What you need to do —
Copy exactly the lines from the start of the data below through the one that carries "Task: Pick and", and only those.

Information provided —
..........

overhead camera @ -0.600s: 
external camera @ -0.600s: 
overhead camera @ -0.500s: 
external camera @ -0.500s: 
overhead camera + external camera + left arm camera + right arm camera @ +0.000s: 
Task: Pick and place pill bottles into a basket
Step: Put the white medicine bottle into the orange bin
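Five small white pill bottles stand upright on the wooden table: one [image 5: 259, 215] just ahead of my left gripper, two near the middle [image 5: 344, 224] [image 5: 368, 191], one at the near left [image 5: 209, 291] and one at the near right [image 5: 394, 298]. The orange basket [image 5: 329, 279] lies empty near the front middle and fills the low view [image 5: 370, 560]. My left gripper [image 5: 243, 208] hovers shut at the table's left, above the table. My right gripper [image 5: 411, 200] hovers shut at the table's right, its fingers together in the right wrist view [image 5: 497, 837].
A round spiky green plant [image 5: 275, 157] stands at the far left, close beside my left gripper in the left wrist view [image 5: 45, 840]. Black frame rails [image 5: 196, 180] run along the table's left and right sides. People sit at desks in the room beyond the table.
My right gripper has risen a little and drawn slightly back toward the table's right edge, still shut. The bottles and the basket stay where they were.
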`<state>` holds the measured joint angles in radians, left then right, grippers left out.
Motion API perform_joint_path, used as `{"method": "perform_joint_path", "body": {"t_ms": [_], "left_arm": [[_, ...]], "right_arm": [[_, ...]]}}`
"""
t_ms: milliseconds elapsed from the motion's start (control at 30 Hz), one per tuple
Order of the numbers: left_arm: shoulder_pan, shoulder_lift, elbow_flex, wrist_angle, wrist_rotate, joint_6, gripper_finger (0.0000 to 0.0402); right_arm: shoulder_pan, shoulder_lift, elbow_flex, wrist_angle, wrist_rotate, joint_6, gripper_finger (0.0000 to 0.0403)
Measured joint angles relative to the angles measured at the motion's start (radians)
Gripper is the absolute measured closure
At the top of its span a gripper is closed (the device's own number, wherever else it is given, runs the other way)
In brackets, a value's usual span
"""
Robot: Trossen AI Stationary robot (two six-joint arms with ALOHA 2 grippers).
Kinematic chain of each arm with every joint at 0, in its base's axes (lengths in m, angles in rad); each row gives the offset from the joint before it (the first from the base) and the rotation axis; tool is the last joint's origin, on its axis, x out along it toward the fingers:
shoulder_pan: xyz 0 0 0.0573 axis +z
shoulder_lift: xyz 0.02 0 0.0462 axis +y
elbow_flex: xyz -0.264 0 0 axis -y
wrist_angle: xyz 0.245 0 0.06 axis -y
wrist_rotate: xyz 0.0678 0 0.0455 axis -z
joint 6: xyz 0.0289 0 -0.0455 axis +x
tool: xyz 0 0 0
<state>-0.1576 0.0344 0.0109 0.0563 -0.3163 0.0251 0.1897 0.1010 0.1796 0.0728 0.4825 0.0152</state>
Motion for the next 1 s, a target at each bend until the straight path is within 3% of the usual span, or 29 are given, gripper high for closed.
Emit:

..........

Reply to the task —
overhead camera @ -0.600s: 
external camera @ -0.600s: 
overhead camera @ -0.500s: 
external camera @ -0.500s: 
overhead camera + external camera + left arm camera + right arm camera @ +0.000s: 
Task: Pick and place pill bottles into a basket

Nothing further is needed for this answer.